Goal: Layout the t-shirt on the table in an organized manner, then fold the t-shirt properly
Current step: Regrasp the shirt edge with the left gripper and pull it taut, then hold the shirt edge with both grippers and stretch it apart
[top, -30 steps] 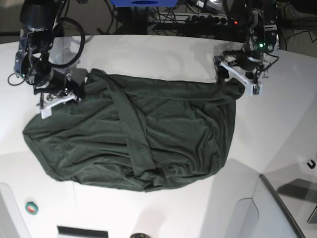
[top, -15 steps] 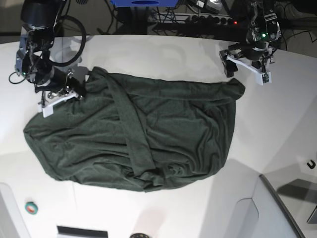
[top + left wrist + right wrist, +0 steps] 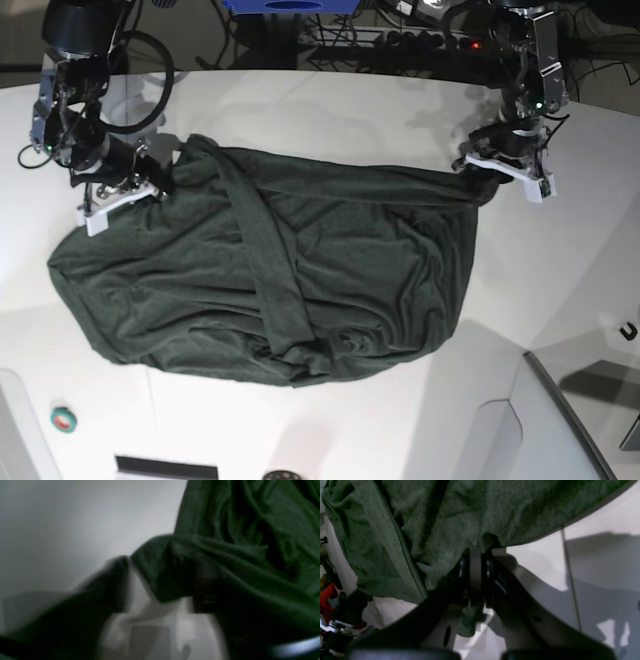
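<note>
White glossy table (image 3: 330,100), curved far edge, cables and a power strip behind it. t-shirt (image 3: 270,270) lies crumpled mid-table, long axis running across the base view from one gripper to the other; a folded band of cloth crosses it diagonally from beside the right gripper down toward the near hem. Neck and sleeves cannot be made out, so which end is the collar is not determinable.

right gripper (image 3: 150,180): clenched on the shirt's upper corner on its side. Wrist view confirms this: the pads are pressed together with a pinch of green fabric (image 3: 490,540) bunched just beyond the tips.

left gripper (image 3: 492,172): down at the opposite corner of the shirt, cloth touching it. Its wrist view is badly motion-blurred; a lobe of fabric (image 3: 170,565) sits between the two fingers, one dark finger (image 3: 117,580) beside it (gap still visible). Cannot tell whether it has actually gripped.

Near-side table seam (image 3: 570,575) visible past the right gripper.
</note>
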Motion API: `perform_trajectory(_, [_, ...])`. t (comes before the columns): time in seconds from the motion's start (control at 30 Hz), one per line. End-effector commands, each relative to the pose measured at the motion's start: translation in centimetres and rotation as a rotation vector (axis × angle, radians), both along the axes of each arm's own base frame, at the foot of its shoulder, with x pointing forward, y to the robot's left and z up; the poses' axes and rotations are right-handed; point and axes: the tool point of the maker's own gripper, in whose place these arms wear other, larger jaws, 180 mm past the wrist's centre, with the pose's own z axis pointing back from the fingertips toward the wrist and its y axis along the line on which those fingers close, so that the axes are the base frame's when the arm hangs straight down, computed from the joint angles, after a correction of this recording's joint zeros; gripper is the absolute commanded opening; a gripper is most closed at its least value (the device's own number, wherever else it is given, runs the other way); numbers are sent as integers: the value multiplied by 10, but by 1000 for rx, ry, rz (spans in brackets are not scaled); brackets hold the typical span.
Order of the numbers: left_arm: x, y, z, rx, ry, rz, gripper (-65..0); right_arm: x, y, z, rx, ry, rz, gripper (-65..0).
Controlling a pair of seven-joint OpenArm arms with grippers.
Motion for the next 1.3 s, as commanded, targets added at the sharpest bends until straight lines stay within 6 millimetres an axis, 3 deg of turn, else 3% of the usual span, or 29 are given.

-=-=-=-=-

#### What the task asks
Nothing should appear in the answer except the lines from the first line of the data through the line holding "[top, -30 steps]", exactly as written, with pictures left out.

#### Answer to this task
Goal: Layout the t-shirt on the table in an organized manner, then fold the t-shirt properly
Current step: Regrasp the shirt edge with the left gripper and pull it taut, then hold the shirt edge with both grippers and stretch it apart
[top, -30 steps] 

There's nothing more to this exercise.